### ASSIGNED TASK
Extract each line of the data and write it out again exactly.

### INFORMATION PROVIDED
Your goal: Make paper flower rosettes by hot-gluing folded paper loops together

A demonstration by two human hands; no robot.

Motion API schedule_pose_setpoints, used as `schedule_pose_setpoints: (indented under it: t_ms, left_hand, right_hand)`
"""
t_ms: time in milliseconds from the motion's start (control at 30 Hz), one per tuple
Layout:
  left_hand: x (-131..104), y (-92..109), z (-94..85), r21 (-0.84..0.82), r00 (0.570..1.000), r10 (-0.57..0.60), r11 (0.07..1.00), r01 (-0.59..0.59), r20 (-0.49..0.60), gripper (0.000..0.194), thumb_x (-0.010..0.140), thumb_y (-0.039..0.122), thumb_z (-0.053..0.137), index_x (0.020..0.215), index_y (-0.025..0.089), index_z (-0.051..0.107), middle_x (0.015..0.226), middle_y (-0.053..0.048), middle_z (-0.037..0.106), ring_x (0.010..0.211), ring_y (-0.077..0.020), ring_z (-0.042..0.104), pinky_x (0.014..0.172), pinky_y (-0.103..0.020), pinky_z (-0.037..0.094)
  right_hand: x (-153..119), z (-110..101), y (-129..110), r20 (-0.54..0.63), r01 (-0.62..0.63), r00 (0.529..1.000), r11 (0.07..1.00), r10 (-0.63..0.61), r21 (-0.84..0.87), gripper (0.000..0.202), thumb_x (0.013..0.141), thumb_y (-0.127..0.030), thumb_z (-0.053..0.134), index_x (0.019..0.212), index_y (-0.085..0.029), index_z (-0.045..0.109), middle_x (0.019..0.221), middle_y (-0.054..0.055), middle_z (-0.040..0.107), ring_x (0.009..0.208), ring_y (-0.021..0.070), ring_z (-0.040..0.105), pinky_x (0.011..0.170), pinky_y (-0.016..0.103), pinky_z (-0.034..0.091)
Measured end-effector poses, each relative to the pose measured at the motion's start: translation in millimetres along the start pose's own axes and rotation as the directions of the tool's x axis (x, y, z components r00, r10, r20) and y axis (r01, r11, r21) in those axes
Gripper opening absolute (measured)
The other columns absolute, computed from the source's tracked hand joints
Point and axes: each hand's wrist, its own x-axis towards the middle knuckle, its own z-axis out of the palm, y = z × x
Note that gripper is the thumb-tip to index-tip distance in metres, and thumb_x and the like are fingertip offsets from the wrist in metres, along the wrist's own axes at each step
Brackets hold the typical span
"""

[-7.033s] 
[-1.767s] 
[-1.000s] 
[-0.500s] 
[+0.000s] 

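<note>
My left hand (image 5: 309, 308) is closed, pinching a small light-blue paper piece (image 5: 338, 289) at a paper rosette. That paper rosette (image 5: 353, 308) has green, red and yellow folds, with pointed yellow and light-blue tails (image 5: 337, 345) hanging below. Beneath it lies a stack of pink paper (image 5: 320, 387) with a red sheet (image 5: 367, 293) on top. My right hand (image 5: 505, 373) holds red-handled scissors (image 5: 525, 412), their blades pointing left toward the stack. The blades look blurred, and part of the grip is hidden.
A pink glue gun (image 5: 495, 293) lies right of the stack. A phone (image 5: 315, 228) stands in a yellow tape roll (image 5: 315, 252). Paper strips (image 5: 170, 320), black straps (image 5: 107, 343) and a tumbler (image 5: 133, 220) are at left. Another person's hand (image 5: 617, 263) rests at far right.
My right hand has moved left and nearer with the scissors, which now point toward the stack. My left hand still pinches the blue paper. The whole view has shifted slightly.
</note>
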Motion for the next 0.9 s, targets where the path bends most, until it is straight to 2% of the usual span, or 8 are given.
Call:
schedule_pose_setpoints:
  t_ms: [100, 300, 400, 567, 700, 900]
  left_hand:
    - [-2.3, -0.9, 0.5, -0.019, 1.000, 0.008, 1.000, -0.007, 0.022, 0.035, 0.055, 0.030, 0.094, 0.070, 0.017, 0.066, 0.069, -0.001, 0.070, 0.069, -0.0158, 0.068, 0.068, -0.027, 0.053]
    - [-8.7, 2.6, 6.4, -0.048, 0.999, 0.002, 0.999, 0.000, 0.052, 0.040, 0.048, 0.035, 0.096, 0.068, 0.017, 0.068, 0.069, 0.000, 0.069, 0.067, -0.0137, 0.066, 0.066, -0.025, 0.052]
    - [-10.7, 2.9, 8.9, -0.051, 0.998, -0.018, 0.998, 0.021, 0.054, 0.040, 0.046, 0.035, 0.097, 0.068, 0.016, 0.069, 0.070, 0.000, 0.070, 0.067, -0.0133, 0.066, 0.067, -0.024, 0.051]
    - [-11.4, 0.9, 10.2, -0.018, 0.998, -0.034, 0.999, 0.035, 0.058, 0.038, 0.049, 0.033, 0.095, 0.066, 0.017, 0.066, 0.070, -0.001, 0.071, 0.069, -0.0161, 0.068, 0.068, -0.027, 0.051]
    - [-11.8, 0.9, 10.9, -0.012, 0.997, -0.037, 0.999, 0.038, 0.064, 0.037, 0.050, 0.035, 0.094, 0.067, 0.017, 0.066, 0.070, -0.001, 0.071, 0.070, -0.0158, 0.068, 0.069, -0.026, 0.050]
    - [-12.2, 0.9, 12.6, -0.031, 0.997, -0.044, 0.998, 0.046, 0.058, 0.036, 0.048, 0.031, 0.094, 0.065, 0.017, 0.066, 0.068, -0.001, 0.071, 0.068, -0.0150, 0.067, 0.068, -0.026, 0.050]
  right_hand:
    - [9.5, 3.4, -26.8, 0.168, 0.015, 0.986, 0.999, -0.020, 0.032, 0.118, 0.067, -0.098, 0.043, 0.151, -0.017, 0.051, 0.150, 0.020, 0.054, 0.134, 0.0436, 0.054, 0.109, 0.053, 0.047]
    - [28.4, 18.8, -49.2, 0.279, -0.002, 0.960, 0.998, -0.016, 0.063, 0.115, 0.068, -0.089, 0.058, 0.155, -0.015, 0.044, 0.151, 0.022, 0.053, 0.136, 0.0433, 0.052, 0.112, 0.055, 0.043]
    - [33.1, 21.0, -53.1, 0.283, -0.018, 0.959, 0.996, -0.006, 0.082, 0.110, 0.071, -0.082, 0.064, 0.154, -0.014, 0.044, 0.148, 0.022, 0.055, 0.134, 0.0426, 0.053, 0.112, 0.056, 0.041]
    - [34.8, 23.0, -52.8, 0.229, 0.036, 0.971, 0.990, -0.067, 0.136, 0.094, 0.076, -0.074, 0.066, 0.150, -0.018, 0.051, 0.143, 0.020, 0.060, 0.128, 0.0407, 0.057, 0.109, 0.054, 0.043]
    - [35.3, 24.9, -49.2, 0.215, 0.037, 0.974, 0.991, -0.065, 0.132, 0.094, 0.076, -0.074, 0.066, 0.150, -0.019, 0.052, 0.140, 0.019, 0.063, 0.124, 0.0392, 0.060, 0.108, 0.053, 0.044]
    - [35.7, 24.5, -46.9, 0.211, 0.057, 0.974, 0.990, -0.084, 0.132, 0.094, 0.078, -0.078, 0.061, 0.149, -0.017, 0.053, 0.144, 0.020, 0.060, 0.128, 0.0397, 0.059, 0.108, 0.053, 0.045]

### OUTPUT
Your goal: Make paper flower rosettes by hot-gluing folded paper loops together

A demonstration by two human hands; no robot.

Motion API schedule_pose_setpoints, used as `schedule_pose_setpoints: (indented under it: t_ms, left_hand, right_hand)`
"""
t_ms: time in milliseconds from the motion's start (control at 30 Hz), one per tuple
Layout:
  left_hand: x (-131..104), y (-92..109), z (-94..85), r21 (-0.84..0.82), r00 (0.570..1.000), r10 (-0.57..0.60), r11 (0.07..1.00), r01 (-0.59..0.59), r20 (-0.49..0.60), gripper (0.000..0.194), thumb_x (-0.010..0.140), thumb_y (-0.039..0.122), thumb_z (-0.053..0.137), index_x (0.020..0.215), index_y (-0.025..0.089), index_z (-0.051..0.107), middle_x (0.015..0.226), middle_y (-0.053..0.048), middle_z (-0.037..0.106), ring_x (0.010..0.211), ring_y (-0.077..0.020), ring_z (-0.042..0.104), pinky_x (0.014..0.172), pinky_y (-0.103..0.020), pinky_z (-0.037..0.094)
  right_hand: x (-153..119), z (-110..101), y (-129..110), r20 (-0.54..0.63), r01 (-0.62..0.63), r00 (0.529..1.000), r11 (0.07..1.00), r10 (-0.63..0.61), r21 (-0.84..0.87), gripper (0.000..0.202), thumb_x (0.013..0.141), thumb_y (-0.127..0.030), thumb_z (-0.053..0.134), index_x (0.019..0.212), index_y (-0.085..0.029), index_z (-0.045..0.109), middle_x (0.019..0.221), middle_y (-0.054..0.055), middle_z (-0.040..0.107), ring_x (0.009..0.208), ring_y (-0.021..0.070), ring_z (-0.040..0.105), pinky_x (0.011..0.170), pinky_y (-0.016..0.103), pinky_z (-0.034..0.091)
Measured end-effector poses, each relative to the pose measured at the motion's start: translation in millimetres along the start pose's own axes and rotation as the directions of the tool's x axis (x, y, z components r00, r10, r20) and y axis (r01, r11, r21) in those axes
Gripper opening absolute (measured)
The other columns absolute, computed from the source's tracked hand joints
Point and axes: each hand's wrist, its own x-axis towards the middle knuckle, its own z-axis out of the palm, y = z × x
Note that gripper is the thumb-tip to index-tip distance in metres, and thumb_x and the like are fingertip offsets from the wrist in metres, along the wrist's own axes at each step
Brackets hold the typical span
"""

[-7.033s] 
[-1.767s] 
[-1.000s] 
[-0.500s] 
[+0.000s] 

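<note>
My left hand (image 5: 309, 308) is closed, pinching a small light-blue paper piece (image 5: 338, 289) at a paper rosette. That paper rosette (image 5: 353, 308) has green, red and yellow folds, with pointed yellow and light-blue tails (image 5: 337, 345) hanging below. Beneath it lies a stack of pink paper (image 5: 320, 387) with a red sheet (image 5: 367, 293) on top. My right hand (image 5: 505, 373) holds red-handled scissors (image 5: 525, 412), their blades pointing left toward the stack. The blades look blurred, and part of the grip is hidden.
A pink glue gun (image 5: 495, 293) lies right of the stack. A phone (image 5: 315, 228) stands in a yellow tape roll (image 5: 315, 252). Paper strips (image 5: 170, 320), black straps (image 5: 107, 343) and a tumbler (image 5: 133, 220) are at left. Another person's hand (image 5: 617, 263) rests at far right.
My right hand has moved left and nearer with the scissors, which now point toward the stack. My left hand still pinches the blue paper. The whole view has shifted slightly.
</note>
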Motion for the next 0.9 s, targets where the path bends most, until it is straight to 2% of the usual span, or 8 are given.
Call:
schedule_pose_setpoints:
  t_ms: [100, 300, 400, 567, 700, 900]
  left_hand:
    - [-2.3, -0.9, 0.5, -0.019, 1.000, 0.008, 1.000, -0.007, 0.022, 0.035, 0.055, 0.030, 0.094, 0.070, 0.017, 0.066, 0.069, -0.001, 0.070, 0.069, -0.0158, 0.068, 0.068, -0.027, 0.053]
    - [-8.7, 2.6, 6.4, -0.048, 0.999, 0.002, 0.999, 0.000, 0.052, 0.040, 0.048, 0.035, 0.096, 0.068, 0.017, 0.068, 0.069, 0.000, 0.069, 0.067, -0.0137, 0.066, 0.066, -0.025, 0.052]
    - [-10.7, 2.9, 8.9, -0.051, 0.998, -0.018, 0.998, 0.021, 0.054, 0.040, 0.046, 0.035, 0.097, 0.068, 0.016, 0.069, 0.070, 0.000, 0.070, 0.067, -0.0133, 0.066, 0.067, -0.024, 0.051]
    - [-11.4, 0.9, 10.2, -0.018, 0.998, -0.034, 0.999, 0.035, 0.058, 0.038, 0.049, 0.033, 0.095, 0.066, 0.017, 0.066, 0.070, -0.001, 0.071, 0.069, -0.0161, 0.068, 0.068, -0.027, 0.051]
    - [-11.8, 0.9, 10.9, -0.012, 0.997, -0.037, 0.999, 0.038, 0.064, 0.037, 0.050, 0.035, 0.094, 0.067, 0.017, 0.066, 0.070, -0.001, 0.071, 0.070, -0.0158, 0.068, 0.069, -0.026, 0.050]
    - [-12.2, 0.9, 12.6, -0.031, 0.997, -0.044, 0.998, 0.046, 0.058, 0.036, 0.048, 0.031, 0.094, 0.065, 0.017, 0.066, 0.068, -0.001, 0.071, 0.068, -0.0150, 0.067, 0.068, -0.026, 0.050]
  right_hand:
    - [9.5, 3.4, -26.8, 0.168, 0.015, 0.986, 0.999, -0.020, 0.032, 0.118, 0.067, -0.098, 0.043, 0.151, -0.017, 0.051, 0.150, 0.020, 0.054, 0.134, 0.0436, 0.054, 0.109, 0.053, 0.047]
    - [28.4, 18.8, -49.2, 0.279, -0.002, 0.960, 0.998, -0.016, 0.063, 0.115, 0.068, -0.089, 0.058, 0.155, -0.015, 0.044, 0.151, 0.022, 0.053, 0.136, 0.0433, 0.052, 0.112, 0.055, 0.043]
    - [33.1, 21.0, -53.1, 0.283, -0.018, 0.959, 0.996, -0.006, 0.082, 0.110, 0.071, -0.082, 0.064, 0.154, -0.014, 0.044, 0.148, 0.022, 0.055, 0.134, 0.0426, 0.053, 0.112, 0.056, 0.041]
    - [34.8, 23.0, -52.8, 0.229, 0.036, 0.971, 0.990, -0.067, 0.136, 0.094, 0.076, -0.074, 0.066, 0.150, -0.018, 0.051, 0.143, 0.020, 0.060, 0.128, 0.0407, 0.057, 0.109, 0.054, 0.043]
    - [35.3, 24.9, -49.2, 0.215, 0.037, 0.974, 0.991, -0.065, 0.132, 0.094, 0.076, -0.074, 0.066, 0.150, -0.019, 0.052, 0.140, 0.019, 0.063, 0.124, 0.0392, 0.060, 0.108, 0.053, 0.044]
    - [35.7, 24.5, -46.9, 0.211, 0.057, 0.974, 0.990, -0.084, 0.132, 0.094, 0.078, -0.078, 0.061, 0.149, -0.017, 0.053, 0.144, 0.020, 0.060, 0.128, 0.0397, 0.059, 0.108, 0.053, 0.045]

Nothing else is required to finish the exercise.